Tindal will have primary oversight of different aspects of the FAS’ campus, such as landscaping, architecture, gates, public art, interior design, and portraiture.

“If we desire to be a campus that embodies inclusive excellence and engenders a sense of belonging for an inherently global and diverse community of students, faculty, staff, alumni, and visitors, the essence of the campus — its visual culture, way-finding, interior and exterior aesthetics, and place-making attributes — must reflect those noble aspirations,” Tindal said in a statement to the Harvard Gazette.

She will launch her duties as chief campus curator by overseeing a campaign of “renewal efforts” for the FAS Faculty Room, Annenberg Hall, and the Graduate School of Arts and Sciences Student Center, according to Gay’s email.

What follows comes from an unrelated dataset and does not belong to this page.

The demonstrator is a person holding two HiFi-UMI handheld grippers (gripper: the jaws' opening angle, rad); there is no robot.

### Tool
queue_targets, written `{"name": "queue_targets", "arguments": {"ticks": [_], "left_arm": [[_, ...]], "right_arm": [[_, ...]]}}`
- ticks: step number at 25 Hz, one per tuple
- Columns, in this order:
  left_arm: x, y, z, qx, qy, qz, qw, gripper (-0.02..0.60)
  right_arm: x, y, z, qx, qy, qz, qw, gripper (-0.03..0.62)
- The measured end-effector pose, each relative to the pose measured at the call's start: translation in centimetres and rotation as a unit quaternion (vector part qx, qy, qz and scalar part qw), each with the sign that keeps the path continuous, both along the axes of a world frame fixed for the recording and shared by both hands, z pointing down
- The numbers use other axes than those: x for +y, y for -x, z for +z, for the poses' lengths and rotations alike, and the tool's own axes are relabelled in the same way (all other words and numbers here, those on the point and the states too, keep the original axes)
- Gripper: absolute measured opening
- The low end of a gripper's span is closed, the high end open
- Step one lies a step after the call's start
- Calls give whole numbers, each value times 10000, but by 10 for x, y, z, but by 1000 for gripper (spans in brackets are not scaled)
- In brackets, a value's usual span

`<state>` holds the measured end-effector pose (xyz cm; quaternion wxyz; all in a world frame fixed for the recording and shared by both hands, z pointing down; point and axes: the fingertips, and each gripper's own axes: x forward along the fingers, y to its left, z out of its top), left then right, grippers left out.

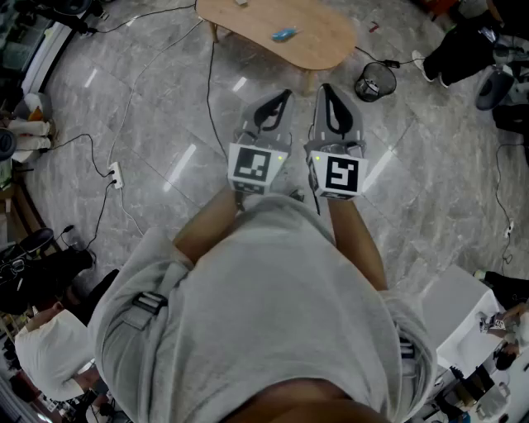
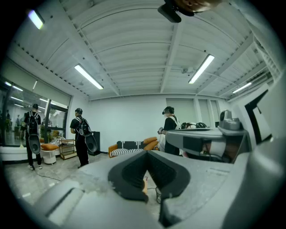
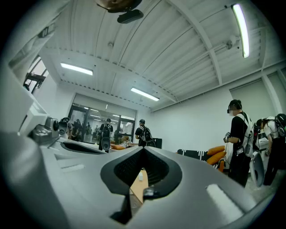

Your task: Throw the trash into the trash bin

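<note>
In the head view a blue piece of trash (image 1: 285, 34) lies on a low wooden table (image 1: 248, 21) ahead of me. A black mesh trash bin (image 1: 374, 81) stands on the floor just right of the table. My left gripper (image 1: 283, 97) and right gripper (image 1: 327, 87) are held side by side close to my chest, both pointing level toward the table and well short of it. Each has its jaws shut with nothing between them. In its own view the left gripper (image 2: 147, 153) faces the room. Under the right gripper (image 3: 143, 150) a strip of the table (image 3: 135, 190) shows.
Black cables and a white power strip (image 1: 116, 175) run over the grey marble floor at left. A person sits at the upper right (image 1: 463, 45), and a white table (image 1: 463, 322) stands at the lower right. People with backpacks (image 2: 82, 134) stand across the room by a striped sofa (image 2: 132, 146).
</note>
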<state>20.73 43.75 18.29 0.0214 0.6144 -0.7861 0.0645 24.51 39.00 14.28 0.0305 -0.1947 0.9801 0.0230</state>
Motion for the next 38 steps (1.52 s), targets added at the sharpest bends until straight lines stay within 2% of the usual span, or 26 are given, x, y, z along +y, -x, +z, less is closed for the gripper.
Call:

The task force identified these as “priority spaces” and described the rooms as “dominated by homogenous portraiture of white men” in their report. Annenberg, the freshman dining hall, displays 23 portraits. All but three depict white men.

The initial task force was launched in September 2020 as a part of a push by the FAS to advance racial justice following George Floyd’s murder by police. Its recommendations include representing a more diverse range of people and experiences in art around campus and using technology to expand on campus tours and historical signage.

Reporting to FAS Dean for Administration and Finance Scott A. Jordan, Tindal will be advised by the new FAS Committee on Visual Culture and Signage, chaired by Dan Byers, director of the Carpenter Center for the Visual Arts.